> **Exercise instructions**: Copy exactly the line containing "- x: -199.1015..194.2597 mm" and each line after it to the end of the listing, and output nothing else.

----------

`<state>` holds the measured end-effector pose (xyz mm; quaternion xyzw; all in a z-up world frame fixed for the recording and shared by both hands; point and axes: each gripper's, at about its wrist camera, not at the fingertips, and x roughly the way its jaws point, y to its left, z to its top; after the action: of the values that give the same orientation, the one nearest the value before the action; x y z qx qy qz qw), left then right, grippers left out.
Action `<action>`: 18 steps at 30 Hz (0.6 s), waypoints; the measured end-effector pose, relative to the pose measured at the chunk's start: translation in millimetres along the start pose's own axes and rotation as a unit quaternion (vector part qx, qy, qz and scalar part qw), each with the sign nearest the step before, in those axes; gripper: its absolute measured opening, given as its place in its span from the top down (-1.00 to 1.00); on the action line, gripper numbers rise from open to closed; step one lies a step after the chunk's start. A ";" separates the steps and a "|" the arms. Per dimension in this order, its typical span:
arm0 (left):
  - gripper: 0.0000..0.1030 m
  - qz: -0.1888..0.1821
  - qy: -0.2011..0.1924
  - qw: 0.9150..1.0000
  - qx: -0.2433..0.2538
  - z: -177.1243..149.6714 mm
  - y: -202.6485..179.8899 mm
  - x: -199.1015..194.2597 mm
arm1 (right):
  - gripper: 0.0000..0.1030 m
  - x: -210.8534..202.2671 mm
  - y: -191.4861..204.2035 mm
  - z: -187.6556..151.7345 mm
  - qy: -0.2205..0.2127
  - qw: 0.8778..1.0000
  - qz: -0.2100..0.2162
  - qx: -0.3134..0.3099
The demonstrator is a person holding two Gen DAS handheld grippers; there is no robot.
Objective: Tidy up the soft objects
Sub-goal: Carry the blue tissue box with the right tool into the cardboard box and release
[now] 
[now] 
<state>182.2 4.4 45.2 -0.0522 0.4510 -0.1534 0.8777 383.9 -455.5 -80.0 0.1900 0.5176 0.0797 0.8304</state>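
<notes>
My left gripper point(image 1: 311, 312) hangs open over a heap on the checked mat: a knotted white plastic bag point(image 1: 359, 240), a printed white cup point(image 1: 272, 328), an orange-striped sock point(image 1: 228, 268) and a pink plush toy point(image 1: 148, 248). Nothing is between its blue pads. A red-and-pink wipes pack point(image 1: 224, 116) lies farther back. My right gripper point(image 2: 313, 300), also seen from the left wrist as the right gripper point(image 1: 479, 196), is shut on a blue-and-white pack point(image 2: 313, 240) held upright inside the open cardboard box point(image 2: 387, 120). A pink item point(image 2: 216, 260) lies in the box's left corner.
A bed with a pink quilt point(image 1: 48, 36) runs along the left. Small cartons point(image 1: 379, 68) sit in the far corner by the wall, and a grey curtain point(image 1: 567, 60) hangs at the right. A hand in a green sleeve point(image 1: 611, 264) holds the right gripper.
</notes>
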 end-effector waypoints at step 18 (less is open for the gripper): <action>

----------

> **Finished task**:
  - x: -199.1015..194.2597 mm
arm1 (right):
  - gripper: 0.0000..0.1030 m
  - x: -210.8534..202.2671 mm
  - y: -191.4861..204.2035 mm
  - z: -187.6556..151.7345 mm
  - qy: -0.2205..0.2127
  - qw: 0.8778..1.0000
  - qz: -0.2100..0.2162
  - qx: -0.3134..0.3099
The demonstrator is a person holding two Gen DAS handheld grippers; there is no robot.
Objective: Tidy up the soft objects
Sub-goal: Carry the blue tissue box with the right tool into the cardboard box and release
[now] 
[now] 
<state>182.2 4.4 45.2 -0.0522 0.4510 -0.1534 0.8777 383.9 -455.5 -80.0 0.1900 0.5176 0.0797 0.8304</state>
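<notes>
My left gripper point(image 1: 311, 312) hangs open over a heap on the checked mat: a knotted white plastic bag point(image 1: 359, 240), a printed white cup point(image 1: 272, 328), an orange-striped sock point(image 1: 228, 268) and a pink plush toy point(image 1: 148, 248). Nothing is between its blue pads. A red-and-pink wipes pack point(image 1: 224, 116) lies farther back. My right gripper point(image 2: 313, 300), also seen from the left wrist as the right gripper point(image 1: 479, 196), is shut on a blue-and-white pack point(image 2: 313, 240) held upright inside the open cardboard box point(image 2: 387, 120). A pink item point(image 2: 216, 260) lies in the box's left corner.
A bed with a pink quilt point(image 1: 48, 36) runs along the left. Small cartons point(image 1: 379, 68) sit in the far corner by the wall, and a grey curtain point(image 1: 567, 60) hangs at the right. A hand in a green sleeve point(image 1: 611, 264) holds the right gripper.
</notes>
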 end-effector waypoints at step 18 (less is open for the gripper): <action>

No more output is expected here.